▶ _Problem requirements_:
In your copy of the data, keep every word exact and include no pictures.
Start of Data section
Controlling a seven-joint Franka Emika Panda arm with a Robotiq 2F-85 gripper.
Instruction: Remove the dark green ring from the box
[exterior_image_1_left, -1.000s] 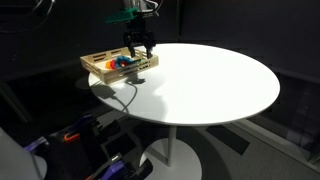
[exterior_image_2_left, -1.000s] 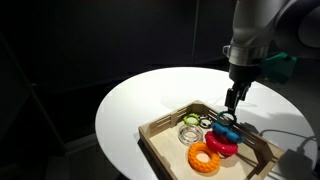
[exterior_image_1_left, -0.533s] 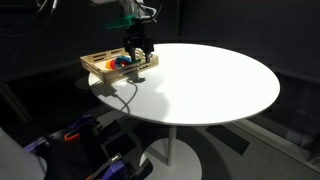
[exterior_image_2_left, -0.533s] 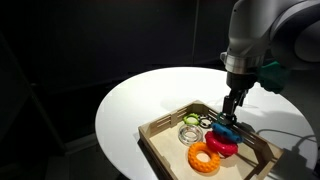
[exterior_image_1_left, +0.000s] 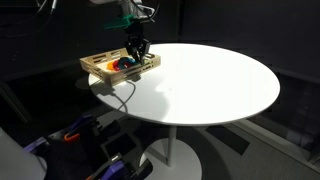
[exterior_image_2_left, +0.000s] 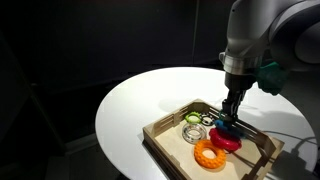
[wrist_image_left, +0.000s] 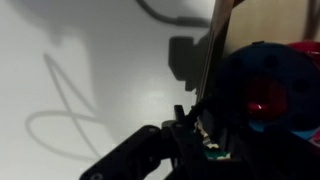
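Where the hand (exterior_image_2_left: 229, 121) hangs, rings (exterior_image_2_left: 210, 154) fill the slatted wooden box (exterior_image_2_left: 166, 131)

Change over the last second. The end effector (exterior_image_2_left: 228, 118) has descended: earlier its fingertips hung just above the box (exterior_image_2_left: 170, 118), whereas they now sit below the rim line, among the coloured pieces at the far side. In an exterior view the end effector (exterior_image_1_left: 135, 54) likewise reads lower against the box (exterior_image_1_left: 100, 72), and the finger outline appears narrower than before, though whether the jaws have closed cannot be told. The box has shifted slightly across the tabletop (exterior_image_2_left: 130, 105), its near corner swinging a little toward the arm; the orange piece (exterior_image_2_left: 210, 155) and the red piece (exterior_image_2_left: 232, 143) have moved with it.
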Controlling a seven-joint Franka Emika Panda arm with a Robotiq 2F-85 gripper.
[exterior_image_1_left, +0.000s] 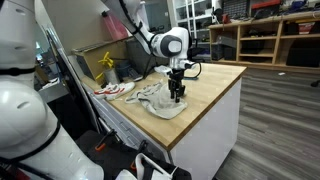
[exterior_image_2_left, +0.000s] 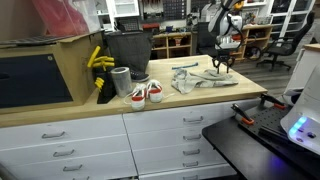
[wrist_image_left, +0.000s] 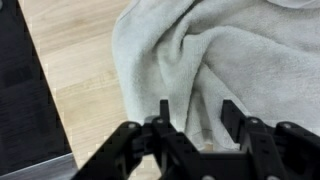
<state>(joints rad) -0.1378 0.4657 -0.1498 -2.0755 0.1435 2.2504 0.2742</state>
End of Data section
▶ _The completed task_:
Controlling a seven-joint Franka Emika Panda arm with a Robotiq 2F-85 gripper.
Instruction: Remove the dark green ring from the box
[exterior_image_1_left, -1.000s] 
[exterior_image_2_left, -1.000s] 
[exterior_image_1_left, -0.533s] 
[exterior_image_2_left, -0.533s] 
[exterior_image_1_left, +0.000s] 
[exterior_image_2_left, +0.000s] 
[wrist_image_left, +0.000s] 
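Where the hand (exterior_image_2_left: 229, 121) hangs, rings (exterior_image_2_left: 210, 154) fill the slatted wooden box (exterior_image_2_left: 166, 131)

Change over the last second. The end effector (exterior_image_2_left: 228, 118) has descended: earlier its fingertips hung just above the box (exterior_image_2_left: 170, 118), whereas they now sit below the rim line, among the coloured pieces at the far side. In an exterior view the end effector (exterior_image_1_left: 135, 54) likewise reads lower against the box (exterior_image_1_left: 100, 72), and the finger outline appears narrower than before, though whether the jaws have closed cannot be told. The box has shifted slightly across the tabletop (exterior_image_2_left: 130, 105), its near corner swinging a little toward the arm; the orange piece (exterior_image_2_left: 210, 155) and the red piece (exterior_image_2_left: 232, 143) have moved with it.
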Controlling a seven-joint Franka Emika Panda arm with a Robotiq 2F-85 gripper.
[exterior_image_1_left, +0.000s] 
[exterior_image_2_left, +0.000s] 
[wrist_image_left, +0.000s] 
<state>(joints rad) -0.1378 0.4657 -0.1498 -2.0755 0.1435 2.2504 0.2742</state>

What came before is the finished answer.